Enzymes & Energetics
- All eukaryotic organisms use the same basic metabolic pathways for converting energy. Functions carried out by organisms, procaryotic and eucaryotic, are forms of WORK. In order to complete the work energy is required and must be converted from CHEMICAL POTENTIAL ENERGY into KINETIC ENERGY and various forms of potential energy. Biological systems are also chemical systems, thus energy conversions involve chemical reactions. ENERGY CHANGES IN BIOLOGICAL SYSTEMS FOLLOW THE SAME PHYSICAL LAWS AS DO ALL CHEMICAL REACTIONS.
- Metabolic pathways or sequences take place in small increments. This prevents potential damage to cells if too much heat energy was liberated all at once. These small steps increase overall efficiency and make it easier to control the processes. It also creates many more sites where interruptions can have an impact on a reaction.
- Metabolic pathways generally release energy, often in the form of heat.
- The Laws of Thermodynamics describe energy transfers and conversions. It might be more appropriate to call the Laws of Energetics since they deal with all forms of energy.
- The energy within chemical bonds is potential energy and when a bond is broken the potential energy is converted to kinetic energy. Heat is the most common form of energy released.
- The FIRST LAW OF THERMODYNAMICS provides a look at the quantitative aspects of energy relationships in a system. The first law tells us that energy is conserved but does not tell us about how much of that energy is in a form usable for work of a system.
- The SECOND LAW OF THERMODYNAMICS tells us that systems left to themselves tend to become disorganized or chaotic. Since no conversion of energy is ever 100% efficient there is an inefficient transfer of energy through ecosystems which requires a continuous fuel supply for organisms.
- Heat is defined as the random motion of atoms and molecules.
- ENTROPY is the term used to describe the disorder,chaos, disorganization or randomness of a system. As entropy increases, the organization of a system decreases. Death might be viewed as irreversible positive entropy.
- Chemical energy is used to maintain and sustain the activities of cells.
- REACTANTS are the starting materials of a reaction. They combine or are rearranged to form PRODUCTS.
- EXERGONICreactions release energy. The reactants have more energy than the products. Hydrolytic reactions would be an example.
- ENDERGONIC reactions require the input of energy to proceed. They are synthesis reactions where energy is stored in the newly formed bonds.
- Exergonic and Endergonic reactions are coupled reactions. Energy released from exergonic reactions are used for endergonic reactions.
- Metabolic pathways or sequences are coupled reactions using ATP and other energy carrier molecules as intermediates in these energy conversions.
- A certain amount of energy is necessary to start a reaction. this is known as Activation or Starting energy. Once started the reaction can proceed on its own and release energy.
- ENZYMES are ORGANIC CATALYSTS. They affect the rate of a reaction,usually speeding it up, without being used up or consumed in the reaction itself. thus they are recyclable molecules.

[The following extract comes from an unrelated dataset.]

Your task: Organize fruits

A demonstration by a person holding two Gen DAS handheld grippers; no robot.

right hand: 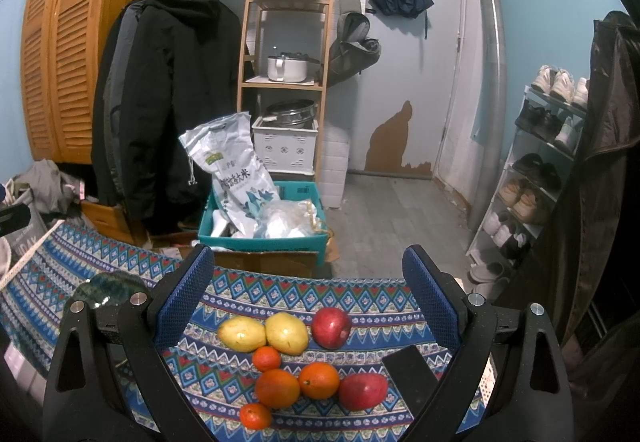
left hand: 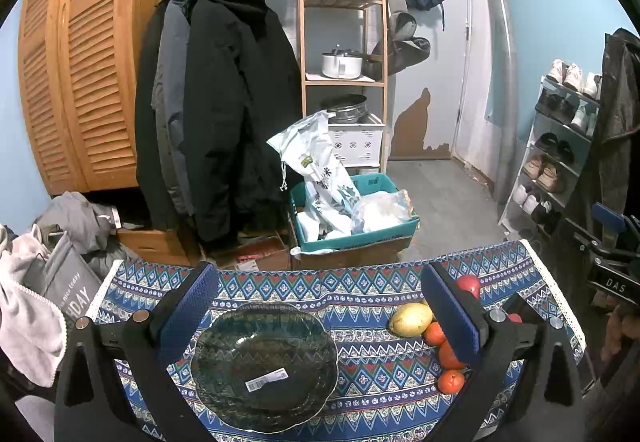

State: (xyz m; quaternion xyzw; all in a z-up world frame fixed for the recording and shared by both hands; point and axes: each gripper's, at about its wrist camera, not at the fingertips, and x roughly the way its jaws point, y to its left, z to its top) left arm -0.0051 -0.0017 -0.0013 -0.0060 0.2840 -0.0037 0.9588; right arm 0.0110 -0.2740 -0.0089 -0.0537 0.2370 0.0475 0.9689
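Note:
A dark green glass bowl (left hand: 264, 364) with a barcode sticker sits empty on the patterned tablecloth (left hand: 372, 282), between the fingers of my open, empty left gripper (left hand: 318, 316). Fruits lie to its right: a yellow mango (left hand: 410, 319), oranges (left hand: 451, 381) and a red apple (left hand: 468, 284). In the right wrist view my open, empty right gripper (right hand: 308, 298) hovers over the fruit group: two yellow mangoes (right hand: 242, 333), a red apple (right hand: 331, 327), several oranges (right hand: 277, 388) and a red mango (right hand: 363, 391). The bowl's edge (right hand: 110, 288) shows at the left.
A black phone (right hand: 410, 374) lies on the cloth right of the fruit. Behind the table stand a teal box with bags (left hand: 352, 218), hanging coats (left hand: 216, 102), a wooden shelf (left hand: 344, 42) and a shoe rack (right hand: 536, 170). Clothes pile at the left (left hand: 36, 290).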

- Activation energy, also known as starting energy, is the energy required to begin a reaction. The match to start the fire. Enzymes reduce the activation energy necessary to start a biochemical reaction within a living system.
- Enzymes have a specific structural arrangement known as the ACTIVE SITE which will fit specific SUBSTRATES. A substrate is a molecule or part of a molecule that is acted upon by an enzyme. The shape of the active site and the substrate are more or less complementary.

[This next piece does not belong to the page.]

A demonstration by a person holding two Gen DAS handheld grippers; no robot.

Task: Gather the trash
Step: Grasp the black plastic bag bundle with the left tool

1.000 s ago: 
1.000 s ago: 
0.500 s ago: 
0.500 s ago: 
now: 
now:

- When an enzyme binds with a substrate a temporary enzyme-substrate complex is formed. This joining induces the molecules involved to change their shapes and bond together or be broken apart.
- Metabolism is the sum total of the biochemical reactions and processes that acquire and convert energy and matter so that new materials can be processed and energy utilized. The process of building new molecular parts such as the building blocks of carbohydrates, lipids, proteins and nucleic acids is sometimes called BIOSYNTHESIS.

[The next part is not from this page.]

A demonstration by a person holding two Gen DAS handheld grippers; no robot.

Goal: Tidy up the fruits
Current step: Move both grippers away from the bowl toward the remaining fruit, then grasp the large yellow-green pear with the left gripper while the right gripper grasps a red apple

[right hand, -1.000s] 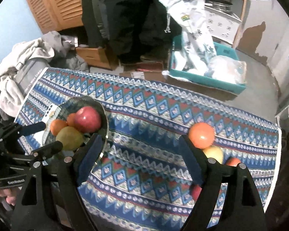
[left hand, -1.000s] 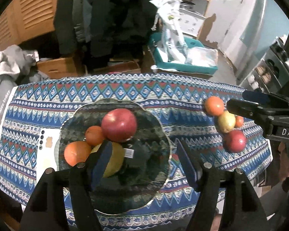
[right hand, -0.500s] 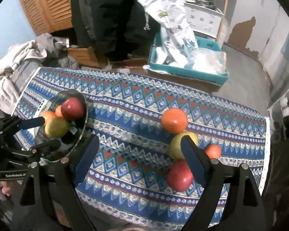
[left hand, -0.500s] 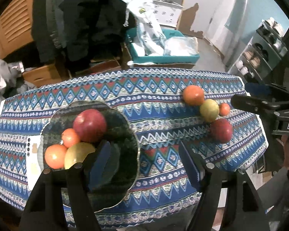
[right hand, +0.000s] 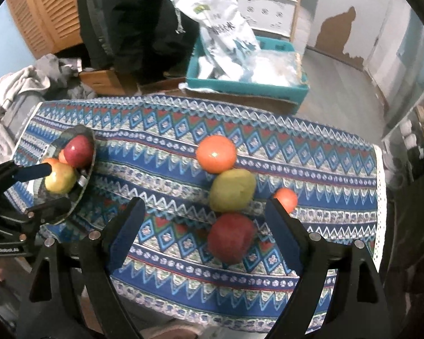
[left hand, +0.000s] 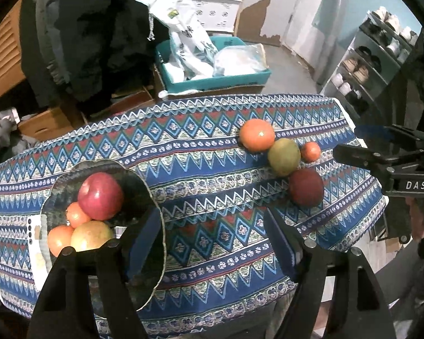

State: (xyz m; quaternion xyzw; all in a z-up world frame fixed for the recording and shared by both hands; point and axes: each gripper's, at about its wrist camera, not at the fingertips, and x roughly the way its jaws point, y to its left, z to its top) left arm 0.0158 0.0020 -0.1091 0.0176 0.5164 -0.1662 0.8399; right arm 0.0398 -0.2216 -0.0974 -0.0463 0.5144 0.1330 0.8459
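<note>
Four loose fruits clustered toward the 3 o'clock end of the desk, on a blue patterned cloth: large orange at the 12 o'clock tip of the group, yellow-green fruit touching it just below, dark red apple nearest the cameras at 6 o'clock, small orange at 3 o'clock of the green one. Well apart, toward 9 o'clock, a scalloped glass dish holding a red apple, a pale yellow fruit and two small orange ones, all heaped together.

Right hand-held gripper spread wide, holding nothing, fingers either side of the dark red apple in view without touching it. Left hand-held gripper likewise wide open and empty, its left finger overlapping the dish rim in view, contact not clear.

Beyond the desk at 12 o'clock, a teal crate with white bags, dark hanging clothes, a shoe rack at 2 o'clock.
</note>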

- ATP and GTP are energy carrier molecules that provide energy for cellular reactions.
- Metabolism consists of anabolic pathways which are involved in synthesis and catabolic pathways that are involved in breakdown. Catabolic pathways release energy from energy rich compounds.
- Energy released from catabolic reactions is used to convert ADP to ATP or GDP into GTP.
Activity or work within the cell is powered by the energy released when ATP or GTP is converted back into ADP or GDP.
- The process of attaching a phosphate group to a molecule is known as PHOSPHORYLATION. It is analogous to the setting of a switch to the "ready" position. When the bond holding the phosphate group in place is broken energy is released, thus moving the switch from the "ready" position to the "go" position.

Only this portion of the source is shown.